• [The problem]:
In the listing below, find each line containing "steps" and report it.

• [Dataset content]:
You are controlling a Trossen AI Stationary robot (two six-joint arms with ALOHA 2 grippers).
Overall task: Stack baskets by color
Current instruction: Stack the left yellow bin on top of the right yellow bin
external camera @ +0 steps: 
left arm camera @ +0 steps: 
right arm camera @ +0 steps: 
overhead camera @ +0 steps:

• [Exercise output]:
external camera @ +0 steps: 
left arm camera @ +0 steps: 
right arm camera @ +0 steps: 
overhead camera @ +0 steps:

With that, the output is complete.